(ASSIGNMENT):
The expected output is each line in the data below that includes the string "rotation".

(Data items):
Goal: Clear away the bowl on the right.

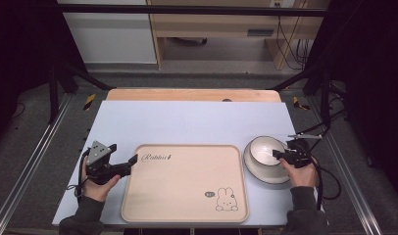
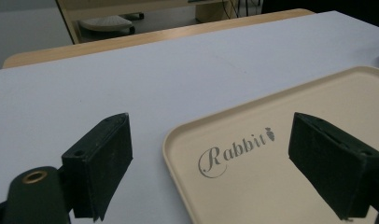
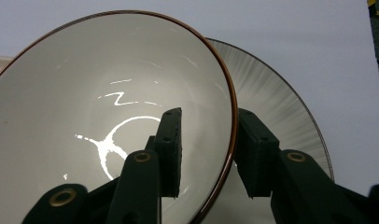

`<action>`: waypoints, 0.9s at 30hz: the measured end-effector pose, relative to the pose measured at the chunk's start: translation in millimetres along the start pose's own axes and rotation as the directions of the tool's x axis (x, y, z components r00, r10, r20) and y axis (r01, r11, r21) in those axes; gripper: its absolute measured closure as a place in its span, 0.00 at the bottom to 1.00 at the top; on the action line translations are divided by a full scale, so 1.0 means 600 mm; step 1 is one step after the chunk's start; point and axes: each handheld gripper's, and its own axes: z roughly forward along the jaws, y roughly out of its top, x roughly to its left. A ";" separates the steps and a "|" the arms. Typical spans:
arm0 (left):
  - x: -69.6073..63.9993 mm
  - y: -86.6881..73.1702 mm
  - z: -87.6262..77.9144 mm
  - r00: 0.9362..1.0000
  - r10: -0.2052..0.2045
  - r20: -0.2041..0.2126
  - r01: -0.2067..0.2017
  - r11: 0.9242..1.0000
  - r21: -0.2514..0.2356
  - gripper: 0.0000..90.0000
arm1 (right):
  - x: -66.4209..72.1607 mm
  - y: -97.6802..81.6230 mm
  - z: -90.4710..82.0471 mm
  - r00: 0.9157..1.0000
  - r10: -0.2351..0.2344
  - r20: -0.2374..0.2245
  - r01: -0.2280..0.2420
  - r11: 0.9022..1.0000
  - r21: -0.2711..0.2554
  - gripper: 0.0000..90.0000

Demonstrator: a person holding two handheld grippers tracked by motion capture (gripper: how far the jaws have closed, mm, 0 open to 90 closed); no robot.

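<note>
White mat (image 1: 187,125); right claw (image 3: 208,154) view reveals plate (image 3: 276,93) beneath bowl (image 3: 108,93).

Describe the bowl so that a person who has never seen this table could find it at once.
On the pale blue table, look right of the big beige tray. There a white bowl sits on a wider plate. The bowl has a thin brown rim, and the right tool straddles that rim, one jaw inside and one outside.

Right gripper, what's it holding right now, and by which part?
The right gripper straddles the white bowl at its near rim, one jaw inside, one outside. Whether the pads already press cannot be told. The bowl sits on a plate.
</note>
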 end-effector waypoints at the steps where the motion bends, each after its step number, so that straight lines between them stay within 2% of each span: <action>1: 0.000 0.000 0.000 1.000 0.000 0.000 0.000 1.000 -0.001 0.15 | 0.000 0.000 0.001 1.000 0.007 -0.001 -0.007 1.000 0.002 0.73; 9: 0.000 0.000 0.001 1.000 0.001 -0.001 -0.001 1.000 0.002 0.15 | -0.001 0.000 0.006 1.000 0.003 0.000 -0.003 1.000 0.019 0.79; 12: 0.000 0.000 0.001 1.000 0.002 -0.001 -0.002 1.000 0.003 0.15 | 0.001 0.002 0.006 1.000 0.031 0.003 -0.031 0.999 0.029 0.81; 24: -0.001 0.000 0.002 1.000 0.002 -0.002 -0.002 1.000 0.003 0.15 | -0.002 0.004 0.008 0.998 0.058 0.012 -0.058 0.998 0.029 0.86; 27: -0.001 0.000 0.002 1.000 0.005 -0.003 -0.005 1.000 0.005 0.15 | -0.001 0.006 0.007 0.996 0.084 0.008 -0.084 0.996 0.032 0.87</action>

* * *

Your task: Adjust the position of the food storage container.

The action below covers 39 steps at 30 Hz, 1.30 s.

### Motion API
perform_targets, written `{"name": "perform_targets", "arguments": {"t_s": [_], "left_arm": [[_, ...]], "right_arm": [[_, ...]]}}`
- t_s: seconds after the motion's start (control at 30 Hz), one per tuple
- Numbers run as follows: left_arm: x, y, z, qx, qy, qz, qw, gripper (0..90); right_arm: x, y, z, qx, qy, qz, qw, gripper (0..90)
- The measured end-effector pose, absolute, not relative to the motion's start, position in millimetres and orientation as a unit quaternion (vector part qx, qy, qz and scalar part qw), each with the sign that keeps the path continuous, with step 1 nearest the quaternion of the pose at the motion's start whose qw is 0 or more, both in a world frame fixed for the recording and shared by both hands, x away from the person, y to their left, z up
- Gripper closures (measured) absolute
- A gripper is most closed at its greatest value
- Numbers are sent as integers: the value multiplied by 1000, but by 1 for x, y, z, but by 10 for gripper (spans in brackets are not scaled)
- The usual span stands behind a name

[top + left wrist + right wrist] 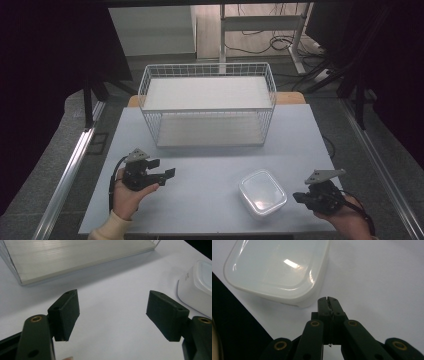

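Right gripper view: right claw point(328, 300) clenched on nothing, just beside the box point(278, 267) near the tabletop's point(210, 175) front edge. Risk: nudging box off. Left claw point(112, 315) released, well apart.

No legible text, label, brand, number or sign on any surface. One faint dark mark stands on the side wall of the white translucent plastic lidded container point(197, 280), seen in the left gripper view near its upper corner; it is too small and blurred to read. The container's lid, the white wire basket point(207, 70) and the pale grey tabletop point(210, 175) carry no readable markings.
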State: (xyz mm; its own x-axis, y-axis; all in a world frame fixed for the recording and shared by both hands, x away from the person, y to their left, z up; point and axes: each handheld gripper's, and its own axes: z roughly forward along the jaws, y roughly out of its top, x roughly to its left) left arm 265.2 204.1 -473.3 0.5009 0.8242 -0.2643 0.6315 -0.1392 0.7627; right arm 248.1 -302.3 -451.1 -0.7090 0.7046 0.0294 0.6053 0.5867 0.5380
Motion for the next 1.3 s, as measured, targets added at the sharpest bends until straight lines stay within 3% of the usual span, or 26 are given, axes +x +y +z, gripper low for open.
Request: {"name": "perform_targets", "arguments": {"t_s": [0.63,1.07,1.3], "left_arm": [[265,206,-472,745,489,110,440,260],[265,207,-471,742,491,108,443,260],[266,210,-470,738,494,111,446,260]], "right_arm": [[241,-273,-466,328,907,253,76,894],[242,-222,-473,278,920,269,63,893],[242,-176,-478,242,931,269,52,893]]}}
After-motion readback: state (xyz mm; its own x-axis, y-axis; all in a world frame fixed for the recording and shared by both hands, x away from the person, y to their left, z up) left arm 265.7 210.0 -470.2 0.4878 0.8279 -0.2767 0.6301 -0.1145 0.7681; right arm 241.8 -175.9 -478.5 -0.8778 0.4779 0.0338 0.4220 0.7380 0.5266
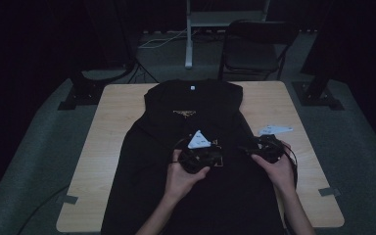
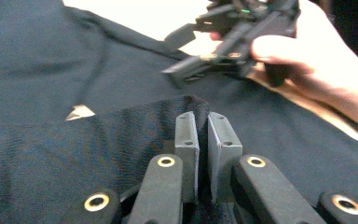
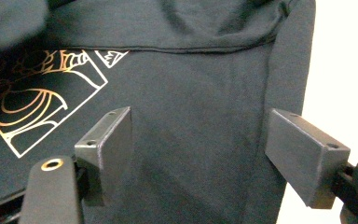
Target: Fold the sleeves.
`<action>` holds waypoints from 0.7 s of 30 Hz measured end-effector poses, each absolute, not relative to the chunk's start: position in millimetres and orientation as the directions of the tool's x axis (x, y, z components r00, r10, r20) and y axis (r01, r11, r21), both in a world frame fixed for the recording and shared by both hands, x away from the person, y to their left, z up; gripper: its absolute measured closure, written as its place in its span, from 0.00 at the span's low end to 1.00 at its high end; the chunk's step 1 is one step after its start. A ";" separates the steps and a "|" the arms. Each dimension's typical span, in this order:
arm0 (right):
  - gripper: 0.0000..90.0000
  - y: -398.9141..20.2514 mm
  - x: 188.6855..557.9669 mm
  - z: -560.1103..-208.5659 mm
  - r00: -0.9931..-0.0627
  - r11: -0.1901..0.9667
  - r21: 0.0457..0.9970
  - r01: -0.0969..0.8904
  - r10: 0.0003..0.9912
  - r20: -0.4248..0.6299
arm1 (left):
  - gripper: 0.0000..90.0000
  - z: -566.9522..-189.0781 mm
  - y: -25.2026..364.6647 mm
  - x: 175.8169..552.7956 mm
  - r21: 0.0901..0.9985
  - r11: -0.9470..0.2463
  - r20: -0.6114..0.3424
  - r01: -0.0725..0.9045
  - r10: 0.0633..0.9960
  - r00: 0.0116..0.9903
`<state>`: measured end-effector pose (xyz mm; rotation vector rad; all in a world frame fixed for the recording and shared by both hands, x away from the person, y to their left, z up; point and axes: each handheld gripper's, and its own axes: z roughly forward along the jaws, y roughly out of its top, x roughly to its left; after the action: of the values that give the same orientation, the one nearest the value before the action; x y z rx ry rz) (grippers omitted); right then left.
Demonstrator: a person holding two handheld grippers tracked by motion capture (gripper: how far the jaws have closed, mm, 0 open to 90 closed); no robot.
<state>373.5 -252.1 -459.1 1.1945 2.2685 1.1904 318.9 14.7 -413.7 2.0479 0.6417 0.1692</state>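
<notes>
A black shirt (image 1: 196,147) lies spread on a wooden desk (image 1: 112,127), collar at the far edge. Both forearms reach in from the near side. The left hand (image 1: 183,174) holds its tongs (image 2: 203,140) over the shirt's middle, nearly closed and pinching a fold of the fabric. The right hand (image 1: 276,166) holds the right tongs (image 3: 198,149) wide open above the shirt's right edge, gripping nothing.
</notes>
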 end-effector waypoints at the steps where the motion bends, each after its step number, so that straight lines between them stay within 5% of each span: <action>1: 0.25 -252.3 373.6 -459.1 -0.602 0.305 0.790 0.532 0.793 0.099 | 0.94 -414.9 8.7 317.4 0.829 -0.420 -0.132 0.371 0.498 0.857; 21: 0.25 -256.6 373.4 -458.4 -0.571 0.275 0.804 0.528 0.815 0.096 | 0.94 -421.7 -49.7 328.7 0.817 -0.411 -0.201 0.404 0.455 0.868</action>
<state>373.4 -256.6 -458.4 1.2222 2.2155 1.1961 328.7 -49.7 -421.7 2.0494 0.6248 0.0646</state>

(SOLVED EXERCISE):
`<action>`: waypoints, 0.9s at 30hz: the measured end-effector pose, relative to the pose measured at the chunk's start: translation in millimetres along the start pose's own axes and rotation as the directions of the tool's x axis (x, y, z components r00, r10, r20) and y axis (r01, r11, r21) in those axes; gripper: its absolute measured closure as a place in its span, 0.00 at the bottom to 1.00 at the top; on the action line translations are divided by a full scale, so 1.0 means 600 mm; step 1 is one step after the chunk's start; point and axes: each handheld gripper's, and its own axes: z roughly forward along the jaws, y roughly out of its top, x roughly to its left. A ";" separates the steps and a "|" the arms. Typical spans:
`<state>`: measured end-effector pose (xyz mm; rotation vector rad; all in a world frame fixed for the recording and shared by both hands, x away from the person, y to their left, z up; point and axes: each handheld gripper's, and its own axes: z roughly forward along the jaws, y roughly out of its top, x roughly to its left; after the action: of the values that give the same orientation, the one nearest the value before the action; x y z rx ry rz) (grippers omitted); right then left.

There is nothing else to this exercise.